Getting to the Point of RecoverPoint and VPLEX together as ‘MetroPoint’

Now that the obvious, cheezy title of this blog is past us; let’s get focused on what exactly MetroPoint is and how it works. This blog assumes the reader understands the basic use cases and functionality of VPLEX Metro and RecoverPoint replication topologies.

There is nothing more exciting than bringing two great things that complement one another together and then take that premise and build upon it by listening to customers’ ideas.
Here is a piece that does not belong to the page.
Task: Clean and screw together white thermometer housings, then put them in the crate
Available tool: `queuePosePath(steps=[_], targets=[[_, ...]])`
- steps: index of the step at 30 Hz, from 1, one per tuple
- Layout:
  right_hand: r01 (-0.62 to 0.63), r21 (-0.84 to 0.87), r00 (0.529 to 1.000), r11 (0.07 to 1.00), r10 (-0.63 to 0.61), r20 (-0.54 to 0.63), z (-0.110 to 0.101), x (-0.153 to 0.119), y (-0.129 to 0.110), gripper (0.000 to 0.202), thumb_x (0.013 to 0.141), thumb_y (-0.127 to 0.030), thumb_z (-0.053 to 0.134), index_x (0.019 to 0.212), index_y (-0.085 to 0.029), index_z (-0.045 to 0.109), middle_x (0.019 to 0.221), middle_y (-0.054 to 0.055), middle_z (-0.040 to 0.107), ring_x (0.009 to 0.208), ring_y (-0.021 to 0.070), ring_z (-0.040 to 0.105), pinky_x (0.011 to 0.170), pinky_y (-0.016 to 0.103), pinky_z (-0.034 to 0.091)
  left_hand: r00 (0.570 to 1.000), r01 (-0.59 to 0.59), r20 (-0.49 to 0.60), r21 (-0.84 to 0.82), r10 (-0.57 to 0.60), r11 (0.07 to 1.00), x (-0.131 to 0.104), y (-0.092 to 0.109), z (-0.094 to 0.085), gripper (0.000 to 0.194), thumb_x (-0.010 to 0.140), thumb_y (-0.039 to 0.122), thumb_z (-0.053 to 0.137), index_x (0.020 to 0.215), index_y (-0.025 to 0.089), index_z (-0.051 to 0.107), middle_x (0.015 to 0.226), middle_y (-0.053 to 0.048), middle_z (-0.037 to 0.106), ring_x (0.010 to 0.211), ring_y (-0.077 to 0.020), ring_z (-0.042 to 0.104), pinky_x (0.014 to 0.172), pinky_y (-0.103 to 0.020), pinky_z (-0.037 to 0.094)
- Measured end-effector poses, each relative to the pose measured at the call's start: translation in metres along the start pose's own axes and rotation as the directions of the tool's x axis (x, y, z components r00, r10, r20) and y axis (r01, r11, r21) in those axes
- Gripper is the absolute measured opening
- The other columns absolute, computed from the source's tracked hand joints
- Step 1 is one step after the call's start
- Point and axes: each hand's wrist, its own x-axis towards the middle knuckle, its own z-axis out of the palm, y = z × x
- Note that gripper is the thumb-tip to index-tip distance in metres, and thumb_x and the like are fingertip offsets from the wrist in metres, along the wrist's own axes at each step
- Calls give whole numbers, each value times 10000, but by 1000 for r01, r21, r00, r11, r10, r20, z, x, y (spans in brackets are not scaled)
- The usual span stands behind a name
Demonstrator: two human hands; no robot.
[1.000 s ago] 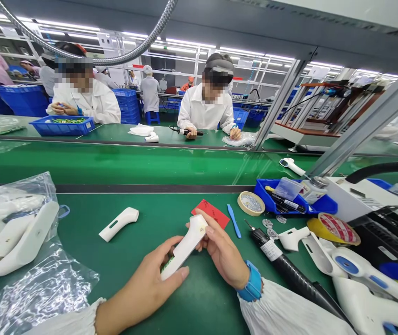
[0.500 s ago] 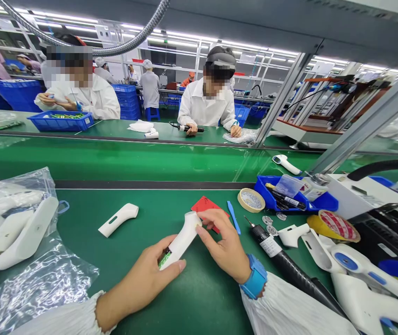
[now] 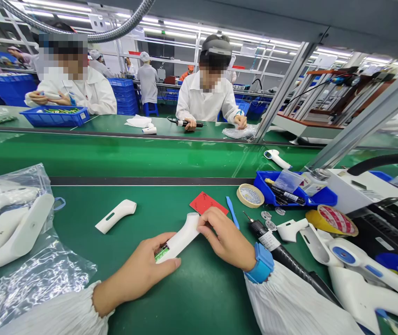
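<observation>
A curved white plastic housing (image 3: 184, 236), with a green circuit board (image 3: 161, 252) showing at its lower end, is held above the green bench. My left hand (image 3: 146, 266) grips that lower end between thumb and fingers. At the upper end, the fingertips of my right hand (image 3: 225, 237) are pinched against the housing's right edge; whether something small is between them is hidden. A blue band (image 3: 259, 263) circles my right wrist. Behind the housing lies a red card (image 3: 208, 203). To its left, a loose white shell piece (image 3: 116, 216) with a slot rests on the bench.
Clear plastic bags with white housings (image 3: 22, 232) occupy the left. On the right are a blue pry tool (image 3: 232, 211), a tape roll (image 3: 250, 195), a black electric screwdriver (image 3: 275, 246), a blue bin (image 3: 265, 176) and white thermometer parts (image 3: 369, 267). Co-workers sit across the bench.
My right hand has shifted slightly down and right along the housing's upper end, its fingers drawn closer together. My left hand keeps its hold. The whole view has shifted a little.
</observation>
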Motion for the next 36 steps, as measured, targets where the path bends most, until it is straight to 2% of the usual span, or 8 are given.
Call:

Let’s go back to when VPLEX and RecoverPoint were unified May of 2012, this released solution allowed VPLEX Metro with RecoverPoint splitter connect to a “3rd site” at supported RecoverPoint asynchronous distances, but only from a single VPLEX site cluster. Essentially , this provided a great way to protect virtual volumes and be able inject RecoverPoint Remote Replication ‘point-in-time’ recovery operations for distances up to 200ms RTT. Next, bring in some really smart customers and subject matter experts, whiteboards and discussions around triangulating these two products by adding the second cluster into the mix; it created fuller continuous availability and operational recovery. This was the OBVIOUS next technological step.

This is kind of what the whiteboard picture would have looked like. It makes all the underlying development and integration look so simple – doesn’t it?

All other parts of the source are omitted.